§ Activity: A word-for-word copy of the data is what's wanted, with no pictures.

§ Information provided:
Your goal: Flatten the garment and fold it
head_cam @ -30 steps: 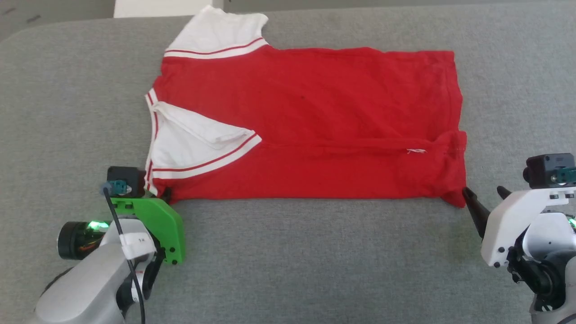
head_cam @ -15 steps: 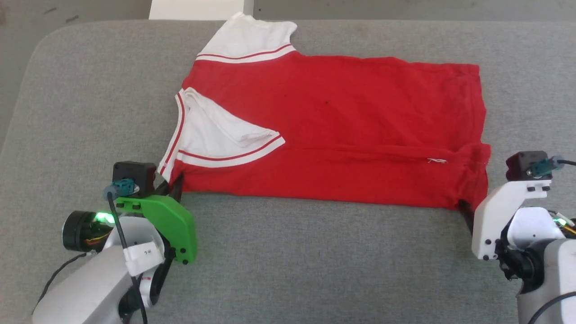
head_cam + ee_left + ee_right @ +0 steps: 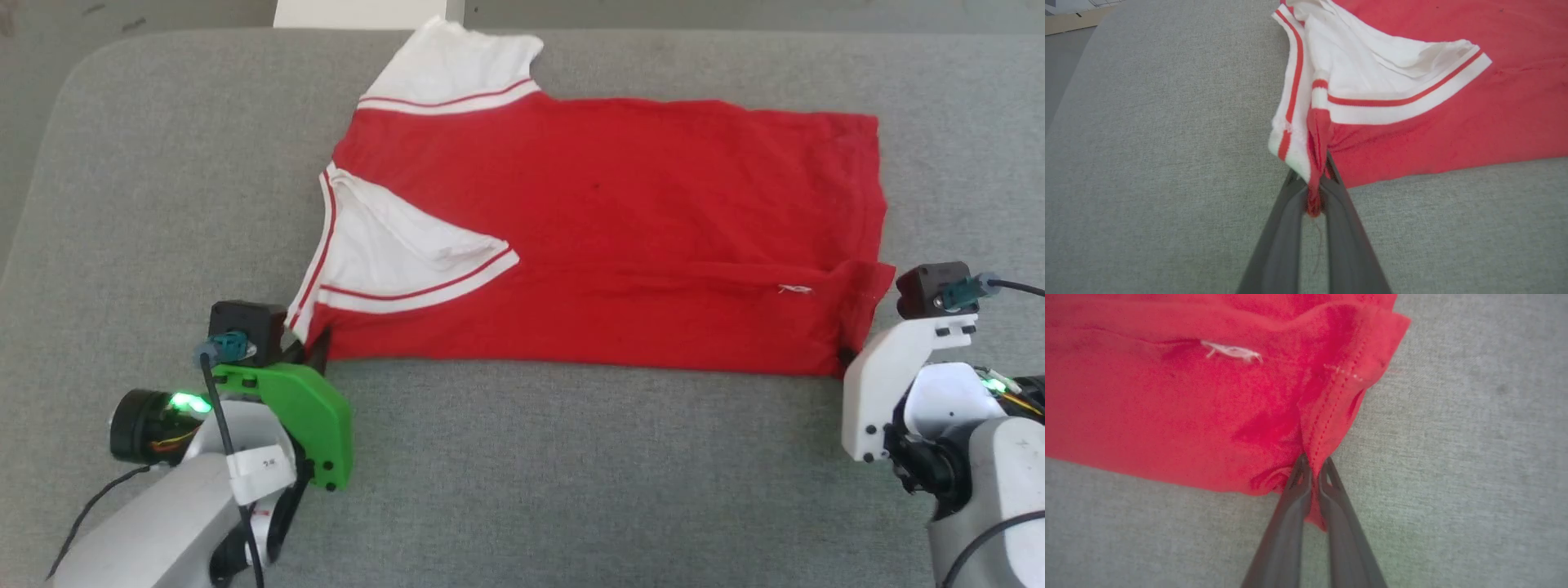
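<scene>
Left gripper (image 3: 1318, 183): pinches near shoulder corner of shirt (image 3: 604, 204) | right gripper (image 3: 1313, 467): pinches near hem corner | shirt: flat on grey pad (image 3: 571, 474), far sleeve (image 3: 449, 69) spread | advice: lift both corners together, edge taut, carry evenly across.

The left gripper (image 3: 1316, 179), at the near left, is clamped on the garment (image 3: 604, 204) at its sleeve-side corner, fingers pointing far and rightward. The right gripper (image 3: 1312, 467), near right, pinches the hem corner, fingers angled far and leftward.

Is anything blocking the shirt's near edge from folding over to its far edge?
Nothing visible. The left gripper and right gripper pinch the garment at its near corners; its folded-in white sleeve lies on top.
</scene>
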You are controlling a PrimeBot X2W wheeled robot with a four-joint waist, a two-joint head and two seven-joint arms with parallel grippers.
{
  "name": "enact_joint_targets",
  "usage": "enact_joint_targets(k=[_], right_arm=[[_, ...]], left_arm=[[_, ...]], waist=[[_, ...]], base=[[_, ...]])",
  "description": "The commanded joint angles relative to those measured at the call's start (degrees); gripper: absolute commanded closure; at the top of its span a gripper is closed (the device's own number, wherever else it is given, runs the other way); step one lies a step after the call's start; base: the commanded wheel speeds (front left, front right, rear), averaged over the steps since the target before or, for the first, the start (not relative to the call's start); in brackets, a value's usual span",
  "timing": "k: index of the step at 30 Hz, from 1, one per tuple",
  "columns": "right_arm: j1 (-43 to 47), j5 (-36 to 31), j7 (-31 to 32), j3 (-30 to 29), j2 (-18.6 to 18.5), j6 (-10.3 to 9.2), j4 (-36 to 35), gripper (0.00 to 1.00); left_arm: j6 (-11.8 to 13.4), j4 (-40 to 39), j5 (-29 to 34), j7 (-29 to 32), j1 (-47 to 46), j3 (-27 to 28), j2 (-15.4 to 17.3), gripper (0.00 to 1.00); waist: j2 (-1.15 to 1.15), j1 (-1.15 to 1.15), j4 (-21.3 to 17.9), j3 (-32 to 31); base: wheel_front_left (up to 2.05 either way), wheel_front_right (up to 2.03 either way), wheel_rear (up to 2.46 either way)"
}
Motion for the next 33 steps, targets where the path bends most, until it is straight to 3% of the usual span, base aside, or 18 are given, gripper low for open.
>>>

§ Exercise answer:
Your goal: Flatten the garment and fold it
head_cam @ -30 steps: 
head_cam @ -15 steps: 
head_cam + ee_left + ee_right @ +0 steps: 
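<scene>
Left gripper (image 3: 1318, 183): pinches near shoulder corner of shirt (image 3: 604, 204) | right gripper (image 3: 1313, 467): pinches near hem corner | shirt: flat on grey pad (image 3: 571, 474), far sleeve (image 3: 449, 69) spread | advice: lift both corners together, edge taut, carry evenly across.

The left gripper (image 3: 1316, 179), at the near left, is clamped on the garment (image 3: 604, 204) at its sleeve-side corner, fingers pointing far and rightward. The right gripper (image 3: 1312, 467), near right, pinches the hem corner, fingers angled far and leftward.

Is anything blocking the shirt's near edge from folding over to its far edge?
Nothing visible. The left gripper and right gripper pinch the garment at its near corners; its folded-in white sleeve lies on top.
</scene>
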You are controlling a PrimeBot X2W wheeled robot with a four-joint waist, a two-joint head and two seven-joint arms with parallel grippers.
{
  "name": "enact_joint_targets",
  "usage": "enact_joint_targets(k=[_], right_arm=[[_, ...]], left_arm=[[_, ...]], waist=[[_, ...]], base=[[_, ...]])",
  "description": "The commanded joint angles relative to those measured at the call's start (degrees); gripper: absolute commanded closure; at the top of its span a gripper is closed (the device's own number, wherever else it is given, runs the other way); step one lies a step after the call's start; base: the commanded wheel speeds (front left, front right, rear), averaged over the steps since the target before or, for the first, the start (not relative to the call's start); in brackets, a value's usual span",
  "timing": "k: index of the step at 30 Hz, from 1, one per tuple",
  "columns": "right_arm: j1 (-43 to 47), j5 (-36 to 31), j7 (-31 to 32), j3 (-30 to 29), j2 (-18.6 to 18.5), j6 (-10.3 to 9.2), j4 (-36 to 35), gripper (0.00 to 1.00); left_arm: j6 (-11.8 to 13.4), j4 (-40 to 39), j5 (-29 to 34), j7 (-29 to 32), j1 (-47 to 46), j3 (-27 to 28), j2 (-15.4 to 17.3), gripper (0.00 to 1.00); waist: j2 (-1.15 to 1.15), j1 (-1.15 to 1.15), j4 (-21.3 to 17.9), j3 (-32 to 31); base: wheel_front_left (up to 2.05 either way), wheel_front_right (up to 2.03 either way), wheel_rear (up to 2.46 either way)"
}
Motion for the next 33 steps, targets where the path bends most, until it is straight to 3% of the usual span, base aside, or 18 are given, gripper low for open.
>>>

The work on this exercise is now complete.